Dès le lancement des Etats généraux de l’alimentation (EGA), la FDSEA a pris ses distances avec l’enthousiasme ambiant, qui confinait à la naïveté. Nous aurions préféré avoir tort1.

Emmanuel Macron a conclu le premier chantier des EGA à l’aube de la promesse d’une loi, et de la signature d’une charte d’engagement sur les négociations commerciales. Sauf que rien ne s’est passé comme prévu, et c’était malheureusement prévisible. Très sincèrement, comment le Ministre de l’agriculture a-t-il pu croire à ce qu’il disait le jour de la signature de cette charte, qu’il qualifiait "d’accord historique", qui "engage moralement et politiquement les accords de la chaîne alimentaire" ? Si les truands avaient une quelconque morale, cela se saurait depuis longtemps ! Résultat, les négociations commerciales qui doivent s’achever au 28 février s’illustrent une fois de plus par des illégalités, des tensions, des rapports de force… le tout au détriment du producteur !
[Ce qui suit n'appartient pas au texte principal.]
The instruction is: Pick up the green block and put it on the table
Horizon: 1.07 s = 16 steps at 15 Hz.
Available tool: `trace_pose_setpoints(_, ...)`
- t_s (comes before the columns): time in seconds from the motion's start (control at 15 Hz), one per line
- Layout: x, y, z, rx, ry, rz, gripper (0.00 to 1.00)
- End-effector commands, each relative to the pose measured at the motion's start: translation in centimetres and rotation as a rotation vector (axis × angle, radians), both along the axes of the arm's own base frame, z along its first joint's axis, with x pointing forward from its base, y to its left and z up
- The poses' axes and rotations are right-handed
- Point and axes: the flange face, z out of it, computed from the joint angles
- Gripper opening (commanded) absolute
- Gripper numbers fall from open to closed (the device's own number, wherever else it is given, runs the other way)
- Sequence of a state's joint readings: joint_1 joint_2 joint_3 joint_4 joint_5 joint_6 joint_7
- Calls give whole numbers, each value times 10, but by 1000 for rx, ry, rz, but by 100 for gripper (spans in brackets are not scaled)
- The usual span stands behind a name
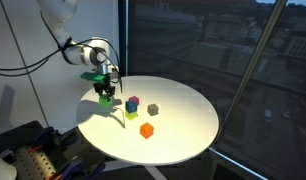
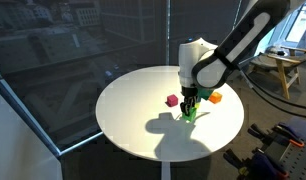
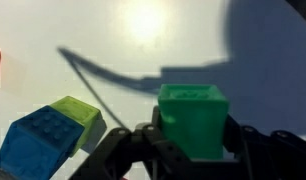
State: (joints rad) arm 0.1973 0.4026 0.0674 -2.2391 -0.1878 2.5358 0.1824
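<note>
Fingers [image 3: 143, 152] clamped on studded green block [image 3: 193, 120], over glossy white table [image 3: 143, 40], blue block [image 3: 38, 140] touching lime block [image 3: 81, 112].

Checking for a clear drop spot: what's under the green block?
Only white table shows around the green block, held by the gripper. The spot directly beneath is hidden by the block.

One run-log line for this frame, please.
hand: shut on green block | position: over table, apparently lifted | nearby: blue block, yellow-green block
</note>
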Motion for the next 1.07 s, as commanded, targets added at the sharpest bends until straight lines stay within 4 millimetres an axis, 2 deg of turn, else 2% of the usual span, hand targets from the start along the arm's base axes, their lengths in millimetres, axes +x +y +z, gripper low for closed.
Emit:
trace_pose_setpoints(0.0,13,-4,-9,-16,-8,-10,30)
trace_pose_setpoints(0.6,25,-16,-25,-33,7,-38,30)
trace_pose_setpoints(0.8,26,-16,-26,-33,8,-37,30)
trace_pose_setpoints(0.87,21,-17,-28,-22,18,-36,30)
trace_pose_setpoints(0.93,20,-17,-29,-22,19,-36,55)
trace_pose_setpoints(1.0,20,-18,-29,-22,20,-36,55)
En parallèle, d’autres évènements ont contribué à souffler sur les braises : l’affaire Lactalis, avec le lait pour bébé contaminé à la salmonelle, qui a éclaboussé la grande distribution ; des remises de 70% sur le nutella et sur des couches, qui ont conduit à des scènes d’hystérie collective. On peut rabâcher aux paysans que les consommateurs sont prêts à mettre le prix pour leur alimentation : ils sont avant tout des clients à l’affût des promos ! Et avant le "nutellagate", quel média s’est ému des promos scandaleuses sur le chou-fleur, les côtes de porc, les yaourts ?... Le vrai scandale, ce ne sont pas les "émeutes pâte à tartiner", mais la guerre des prix mortifère entre la grande distribution et les industriels.
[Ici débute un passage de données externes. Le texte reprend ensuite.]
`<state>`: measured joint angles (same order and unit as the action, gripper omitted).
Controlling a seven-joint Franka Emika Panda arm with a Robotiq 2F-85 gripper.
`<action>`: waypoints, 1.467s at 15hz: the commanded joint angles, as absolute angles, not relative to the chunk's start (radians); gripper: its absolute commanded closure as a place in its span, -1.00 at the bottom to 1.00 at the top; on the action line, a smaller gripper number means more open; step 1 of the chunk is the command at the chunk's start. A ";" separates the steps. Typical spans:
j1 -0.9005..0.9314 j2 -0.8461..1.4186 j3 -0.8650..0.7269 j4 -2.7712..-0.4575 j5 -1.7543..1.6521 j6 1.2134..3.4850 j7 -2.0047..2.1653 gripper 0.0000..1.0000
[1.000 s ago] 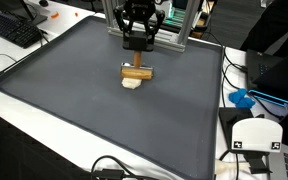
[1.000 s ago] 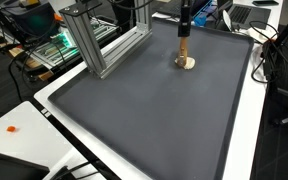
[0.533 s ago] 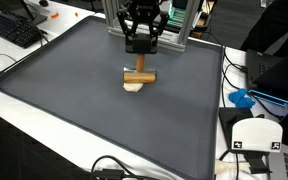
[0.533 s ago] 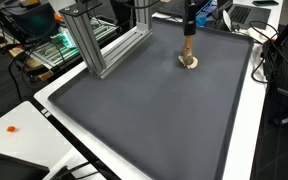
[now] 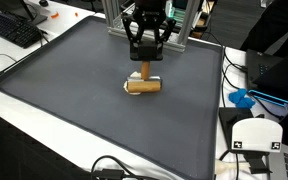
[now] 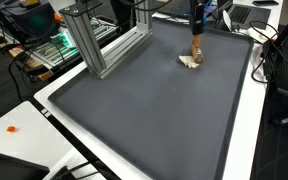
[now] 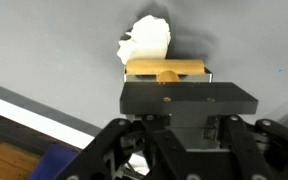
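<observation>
My gripper [image 5: 145, 60] hangs over the far side of a dark grey mat [image 5: 74, 95]. It is shut on the upright handle of a wooden tool [image 5: 144, 85], whose horizontal wooden bar rests on a white lump on the mat. In an exterior view the gripper [image 6: 195, 28] holds the wooden tool [image 6: 195, 47] upright, with the white lump [image 6: 190, 61] at its foot. In the wrist view the wooden bar [image 7: 166, 68] and the white lump [image 7: 149, 40] show beyond the gripper [image 7: 181, 118]. A black block hides its fingertips there.
An aluminium frame [image 5: 184, 28] stands just behind the gripper and also shows in an exterior view [image 6: 104, 45]. A black keyboard [image 5: 14, 28] lies off the mat. A blue object [image 5: 242, 98] and a white device [image 5: 256, 135] sit beside the mat's edge. Cables trail near the front.
The gripper has moved sideways across the far part of the mat, carrying the wooden tool and dragging the white lump with it.
</observation>
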<state>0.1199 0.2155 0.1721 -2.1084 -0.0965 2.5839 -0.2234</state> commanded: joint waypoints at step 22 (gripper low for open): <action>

Les braises n’étant pas assez vives, Elise Lucet a soufflé un peu plus, avec la diffusion de l’émission Cash Investigation, Où va l’argent du beurre ? Tous les paysans connaissent les pratiques de cow-boy de Lactalis à l’égard de ses fournisseurs. La FNSEA et son réseau n’ont pas attendu la journaliste de France 2 pour dénoncer les agissements de cette multinationale, et d’autres entreprises industrielles ! Le focus sur Sodiaal a bien évidemment marqué les esprits. Beaucoup ont retenu les bégaiements du président de la coopérative face à l’interrogatoire mené par Elise Lucet. Au-delà du trouble, n’est-il pas surprenant que, soudainement, cette émission prenne la défense des agriculteurs, contre leur coopérative ?
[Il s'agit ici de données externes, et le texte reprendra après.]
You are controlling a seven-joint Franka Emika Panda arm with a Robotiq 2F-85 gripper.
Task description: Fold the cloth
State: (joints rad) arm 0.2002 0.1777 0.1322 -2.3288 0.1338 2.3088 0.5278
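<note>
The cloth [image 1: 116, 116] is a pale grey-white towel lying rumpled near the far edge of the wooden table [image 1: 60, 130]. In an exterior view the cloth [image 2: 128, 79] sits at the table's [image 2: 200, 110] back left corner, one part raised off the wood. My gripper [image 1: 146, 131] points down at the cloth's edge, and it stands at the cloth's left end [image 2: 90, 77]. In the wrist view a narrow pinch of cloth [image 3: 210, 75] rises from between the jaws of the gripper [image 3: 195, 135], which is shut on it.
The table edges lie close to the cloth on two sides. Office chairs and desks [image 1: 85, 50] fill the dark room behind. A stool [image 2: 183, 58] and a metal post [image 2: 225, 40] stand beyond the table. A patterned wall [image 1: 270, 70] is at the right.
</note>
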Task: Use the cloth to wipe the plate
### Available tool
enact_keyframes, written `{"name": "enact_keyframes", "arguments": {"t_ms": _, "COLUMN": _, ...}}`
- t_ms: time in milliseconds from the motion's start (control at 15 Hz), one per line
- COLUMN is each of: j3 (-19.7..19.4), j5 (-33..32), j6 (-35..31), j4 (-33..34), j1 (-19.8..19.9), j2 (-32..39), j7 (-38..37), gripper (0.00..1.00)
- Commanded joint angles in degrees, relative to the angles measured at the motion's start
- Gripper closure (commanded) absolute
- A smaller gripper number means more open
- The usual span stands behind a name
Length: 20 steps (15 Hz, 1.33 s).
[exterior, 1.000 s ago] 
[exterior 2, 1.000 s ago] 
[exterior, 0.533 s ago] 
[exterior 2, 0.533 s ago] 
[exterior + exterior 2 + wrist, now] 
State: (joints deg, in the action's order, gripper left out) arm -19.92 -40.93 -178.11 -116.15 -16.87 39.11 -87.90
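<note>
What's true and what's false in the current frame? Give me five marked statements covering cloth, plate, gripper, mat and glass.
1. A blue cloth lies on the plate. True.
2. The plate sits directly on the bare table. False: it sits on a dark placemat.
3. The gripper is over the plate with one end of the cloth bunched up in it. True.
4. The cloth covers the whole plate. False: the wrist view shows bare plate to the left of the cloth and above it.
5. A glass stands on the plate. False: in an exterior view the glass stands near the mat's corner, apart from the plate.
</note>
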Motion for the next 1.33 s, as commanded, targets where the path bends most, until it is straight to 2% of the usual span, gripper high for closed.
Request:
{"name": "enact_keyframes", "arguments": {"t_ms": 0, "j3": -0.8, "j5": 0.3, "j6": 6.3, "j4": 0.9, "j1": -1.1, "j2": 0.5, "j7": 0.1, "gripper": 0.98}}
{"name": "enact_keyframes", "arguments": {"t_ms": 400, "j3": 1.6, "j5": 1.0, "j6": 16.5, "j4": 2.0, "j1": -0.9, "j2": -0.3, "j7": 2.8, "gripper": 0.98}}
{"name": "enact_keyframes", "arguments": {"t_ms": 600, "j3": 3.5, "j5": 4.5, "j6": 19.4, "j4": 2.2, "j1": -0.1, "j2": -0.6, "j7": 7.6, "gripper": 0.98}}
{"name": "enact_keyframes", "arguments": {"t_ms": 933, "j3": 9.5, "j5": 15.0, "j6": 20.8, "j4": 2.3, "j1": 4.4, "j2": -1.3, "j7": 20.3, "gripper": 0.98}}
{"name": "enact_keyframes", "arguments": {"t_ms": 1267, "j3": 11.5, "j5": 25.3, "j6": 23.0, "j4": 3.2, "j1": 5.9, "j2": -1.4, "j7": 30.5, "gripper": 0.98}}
Le rôle de notre syndicat est de dénoncer toutes les dérives, surtout quand elles viennent de nos propres outils ! Là encore, nous n’avons pas attendu Elise Lucet pour dénoncer l’opacité du fonctionnement coopératif, par exemple sur les accords de collecte, le business de l’approvisionnement de nos exploitations en agrofournitures, les marges arrière, les compléments de prix2… Notre devoir est aussi de rappeler que rien ne sera possible sans la voix et l’implication des agriculteurs – coopérateurs.